Effie Baker became disenchanted with the Church and, having an open and enquiring attitude, was one of a committee formed in Melbourne responsible for arranging speakers to address the “New Thought” organisation. This led her to attend a public meeting at which Hyde Dunn spoke on the Bahá’í Faith and, recognising the truth of the Message, Effie Baker accepted the Faith the same evening and so became the first woman believer in Australia. She accompanied Martha Root on the latter’s lecture tour of New Zealand and, learning of the New Zealand Bahá’ís projected journey to the Holy Land in 1925, Effie sold her home and joined the pilgrims.
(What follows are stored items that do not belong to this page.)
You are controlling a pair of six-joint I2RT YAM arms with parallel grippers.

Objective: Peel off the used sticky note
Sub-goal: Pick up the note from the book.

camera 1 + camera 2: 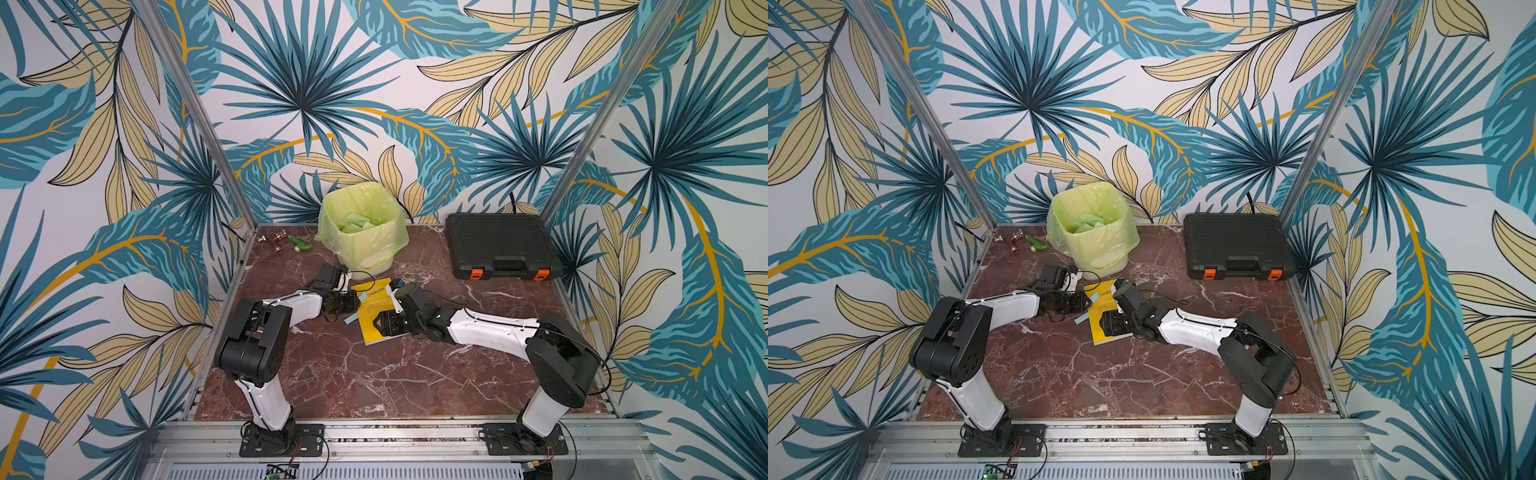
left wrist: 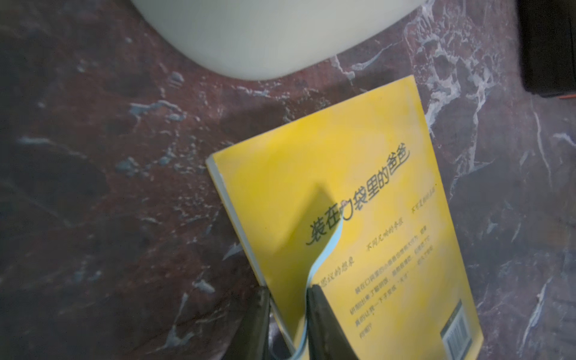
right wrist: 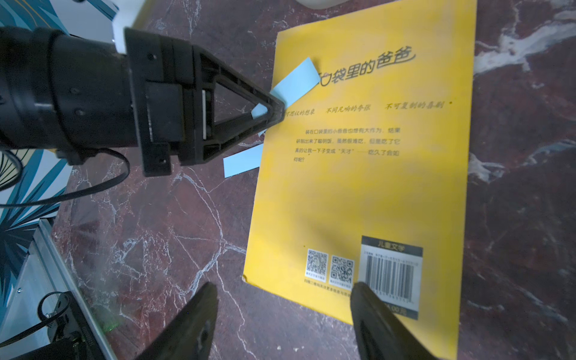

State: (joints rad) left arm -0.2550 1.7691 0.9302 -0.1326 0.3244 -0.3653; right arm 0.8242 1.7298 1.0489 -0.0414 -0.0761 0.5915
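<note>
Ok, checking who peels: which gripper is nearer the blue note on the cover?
Left gripper: the note runs between its fingers. Right gripper sits open at the book's barcode end, apart.

A red-brown marbled desk point(image 1: 374, 374) is enclosed by walls point(image 1: 299, 104) papered with teal and tan leaves. At its far edge a white bin point(image 1: 376, 265) is lined with a pale green bag point(image 1: 332, 224), and pale green scraps point(image 1: 353, 226) are seen inside. Well to one side of the bin, a shut black case point(image 1: 500, 245) with two orange latches point(image 1: 476, 273) is laid flat. In the opposite far corner, small metal fittings point(image 1: 270, 241) and a green piece point(image 1: 300, 244) are scattered together.
</note>
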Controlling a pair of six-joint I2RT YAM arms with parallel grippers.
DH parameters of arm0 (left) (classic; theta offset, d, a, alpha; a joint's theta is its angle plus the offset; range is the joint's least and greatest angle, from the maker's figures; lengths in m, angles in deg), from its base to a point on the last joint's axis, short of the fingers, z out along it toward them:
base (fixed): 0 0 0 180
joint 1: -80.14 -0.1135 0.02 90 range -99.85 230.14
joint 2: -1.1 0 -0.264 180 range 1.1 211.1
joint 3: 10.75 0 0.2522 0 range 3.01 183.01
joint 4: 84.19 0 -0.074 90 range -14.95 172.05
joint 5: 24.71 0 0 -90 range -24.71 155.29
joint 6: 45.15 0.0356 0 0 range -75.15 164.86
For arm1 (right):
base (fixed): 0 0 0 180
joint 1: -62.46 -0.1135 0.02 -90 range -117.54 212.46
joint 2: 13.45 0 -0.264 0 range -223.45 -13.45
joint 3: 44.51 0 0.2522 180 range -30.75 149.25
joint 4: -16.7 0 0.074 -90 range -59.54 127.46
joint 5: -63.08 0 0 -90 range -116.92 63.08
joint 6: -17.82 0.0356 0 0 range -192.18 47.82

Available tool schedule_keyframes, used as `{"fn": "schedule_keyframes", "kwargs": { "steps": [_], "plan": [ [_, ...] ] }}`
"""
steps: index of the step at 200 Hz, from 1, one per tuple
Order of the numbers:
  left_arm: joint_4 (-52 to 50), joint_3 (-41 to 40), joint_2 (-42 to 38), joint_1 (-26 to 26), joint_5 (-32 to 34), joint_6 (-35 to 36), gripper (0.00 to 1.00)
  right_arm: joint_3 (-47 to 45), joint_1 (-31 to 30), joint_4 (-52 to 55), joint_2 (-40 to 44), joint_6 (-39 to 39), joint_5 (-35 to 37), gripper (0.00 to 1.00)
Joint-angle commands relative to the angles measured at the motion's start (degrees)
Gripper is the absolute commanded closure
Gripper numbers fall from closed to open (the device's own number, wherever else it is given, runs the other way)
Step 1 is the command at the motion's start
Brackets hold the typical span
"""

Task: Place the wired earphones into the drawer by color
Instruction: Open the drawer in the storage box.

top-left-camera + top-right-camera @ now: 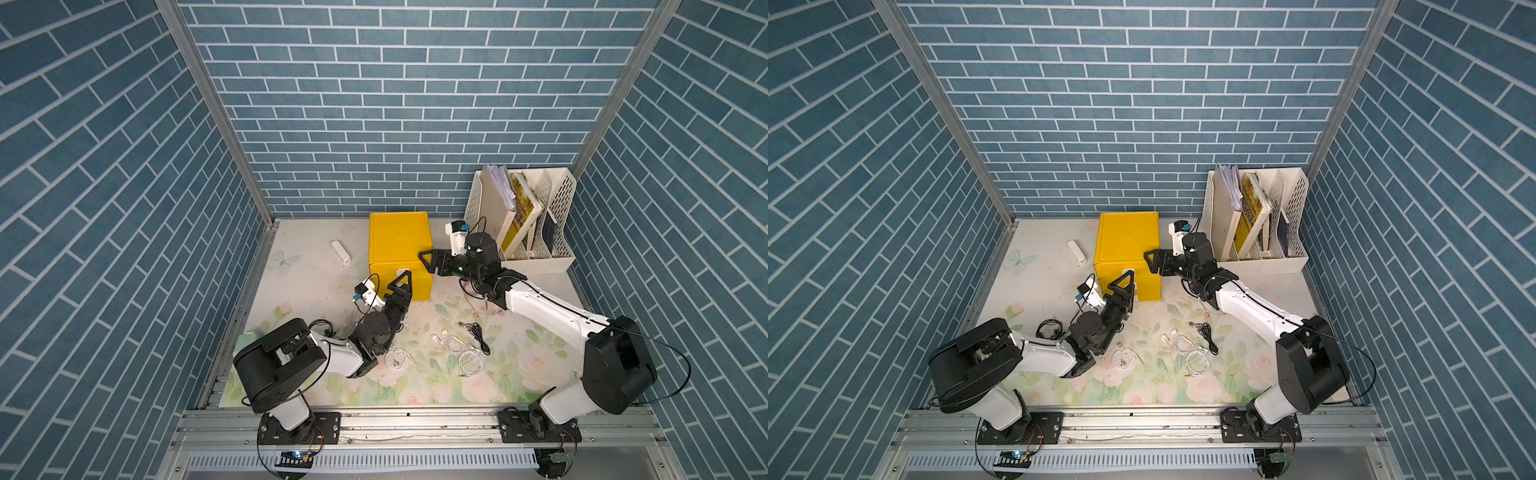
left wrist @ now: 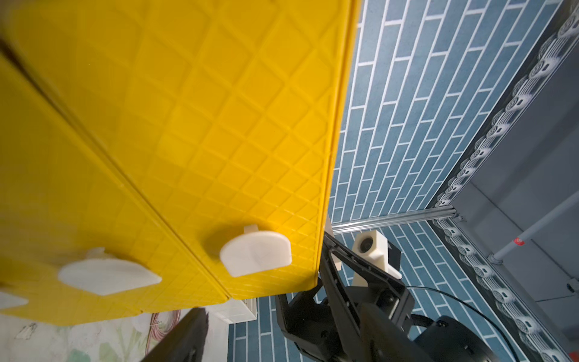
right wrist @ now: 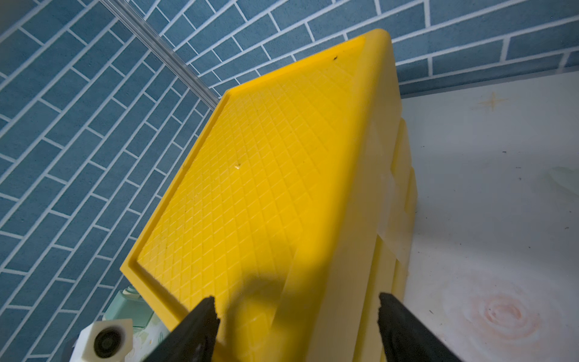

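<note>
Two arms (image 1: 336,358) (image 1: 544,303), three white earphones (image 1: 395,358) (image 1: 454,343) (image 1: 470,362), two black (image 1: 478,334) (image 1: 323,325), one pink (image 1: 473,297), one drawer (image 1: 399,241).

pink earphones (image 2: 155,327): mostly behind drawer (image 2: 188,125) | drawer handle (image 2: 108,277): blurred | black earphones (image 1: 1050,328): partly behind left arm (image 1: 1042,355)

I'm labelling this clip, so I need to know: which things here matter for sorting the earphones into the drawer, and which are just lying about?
Job: yellow drawer unit, white earphones, black earphones, pink earphones.
Lying about: white file rack, small white stick.
</note>
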Motion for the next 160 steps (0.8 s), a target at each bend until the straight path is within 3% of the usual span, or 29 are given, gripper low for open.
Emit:
{"fn": "schedule_keyframes", "kwargs": {
  "steps": [1,94,160],
  "plan": [
    [-5.5,0.81,-1.17,-0.83,1.31,-1.7,0.17,-1.13,-0.29,2.37,0.76,-0.25,1.62,0.18],
    [-8.63,5.33,0.46,-4.11,-2.26,-0.86,0.21,-1.85,-0.3,1.63,-0.1,-0.35,2.22,0.19],
    [-10.6,7.31,2.87,-5.09,-4.2,-1.24,0.38,-2.43,-0.28,1.44,-0.5,-0.53,2.56,0.2]
  ]
}}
After the bounty of visiting the Shrines and meeting with the Guardian and the Greatest Holy Leaf, Effie acceded to Shoghi Effendi’s request and accompanied the New Zealand friends to London so as to contact the British Bahá’í community. She planned to return to Australia and assist the Dunns, and had accepted an invitation from the Ladies of the Holy Family to stop over in Haifa on her homeward journey, but on arriving there in June, she found Shoghi Effendi was away from the Holy Land and so decided to wait until he returned. Her offer to serve was accepted and she remained at the World Centre of the Bahá’í Faith in Israel for the next eleven years where she assumed the duties of hostess, welcoming the friends to the Pilgrim House, using her artistry and talent to photograph events in Haifa for the Guardian. In 1930, when the need arose to secure 97 photographs of places in Persia associated with the early history of the Bahá’í Faith, Effie undertook arduous journeys by road through Syria and Iraq, undeterred by danger from hostile bandits. This intrepid worker now embarked on an exacting and fruitful period of direct service to the Guardian, often using cars supplied by the Persian believers, at times travelling on horseback, mule or donkey to all but a few sites where it was too dangerous for a westerner to venture. The unique photographic record she obtained was immortalised by being selected by the Guardian for inclusion in Nabil’s “The Dawnbreakers”.
In 1936, Effie returned to her homeland, Australia, where she looked after the National Archives over a long period. Her last years were spent in a small flat in the Hazíratu’l-Quds in Sydney at the invitation of the National Spiritual Assembly of Australia and New Zealand who had been requested by the Guardian to take care of her until her passing on January 2nd, 1968.